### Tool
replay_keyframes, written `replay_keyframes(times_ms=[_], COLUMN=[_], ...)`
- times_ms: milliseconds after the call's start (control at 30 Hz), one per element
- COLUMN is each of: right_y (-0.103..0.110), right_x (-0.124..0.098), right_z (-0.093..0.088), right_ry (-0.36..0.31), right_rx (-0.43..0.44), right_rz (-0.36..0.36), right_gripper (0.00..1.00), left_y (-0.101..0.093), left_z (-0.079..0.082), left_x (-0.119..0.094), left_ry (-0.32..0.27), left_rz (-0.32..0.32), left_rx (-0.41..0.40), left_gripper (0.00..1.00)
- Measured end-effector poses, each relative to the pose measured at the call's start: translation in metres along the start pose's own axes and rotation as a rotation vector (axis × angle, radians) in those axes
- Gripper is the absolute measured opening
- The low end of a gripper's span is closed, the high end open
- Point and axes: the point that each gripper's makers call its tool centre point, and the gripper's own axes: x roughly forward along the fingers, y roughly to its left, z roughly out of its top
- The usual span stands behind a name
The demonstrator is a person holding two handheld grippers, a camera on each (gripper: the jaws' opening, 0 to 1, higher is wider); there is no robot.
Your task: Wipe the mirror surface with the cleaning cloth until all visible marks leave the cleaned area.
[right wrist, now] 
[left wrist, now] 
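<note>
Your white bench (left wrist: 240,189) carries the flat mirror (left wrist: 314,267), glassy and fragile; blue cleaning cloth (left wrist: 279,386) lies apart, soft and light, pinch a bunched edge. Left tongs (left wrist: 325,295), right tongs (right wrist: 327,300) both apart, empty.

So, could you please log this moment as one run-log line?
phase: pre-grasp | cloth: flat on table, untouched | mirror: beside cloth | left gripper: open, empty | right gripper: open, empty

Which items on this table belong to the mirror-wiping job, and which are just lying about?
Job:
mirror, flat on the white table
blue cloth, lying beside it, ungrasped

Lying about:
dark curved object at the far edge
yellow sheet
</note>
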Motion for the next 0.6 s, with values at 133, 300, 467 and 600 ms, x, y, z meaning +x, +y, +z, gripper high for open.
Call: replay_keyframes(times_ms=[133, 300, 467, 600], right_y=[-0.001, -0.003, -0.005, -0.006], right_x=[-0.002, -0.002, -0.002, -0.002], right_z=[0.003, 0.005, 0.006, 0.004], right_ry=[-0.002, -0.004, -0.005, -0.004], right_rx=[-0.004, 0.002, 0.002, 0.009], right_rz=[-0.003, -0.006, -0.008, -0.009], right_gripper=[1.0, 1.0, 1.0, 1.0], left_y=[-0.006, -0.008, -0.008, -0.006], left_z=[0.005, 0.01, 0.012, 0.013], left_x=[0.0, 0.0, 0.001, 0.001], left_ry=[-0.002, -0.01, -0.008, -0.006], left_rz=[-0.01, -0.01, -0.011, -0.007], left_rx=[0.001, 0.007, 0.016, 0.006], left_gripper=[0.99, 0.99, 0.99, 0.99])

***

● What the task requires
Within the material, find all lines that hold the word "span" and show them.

● Expected answer
- The low end of a gripper's span is closed, the high end open
- The usual span stands behind a name

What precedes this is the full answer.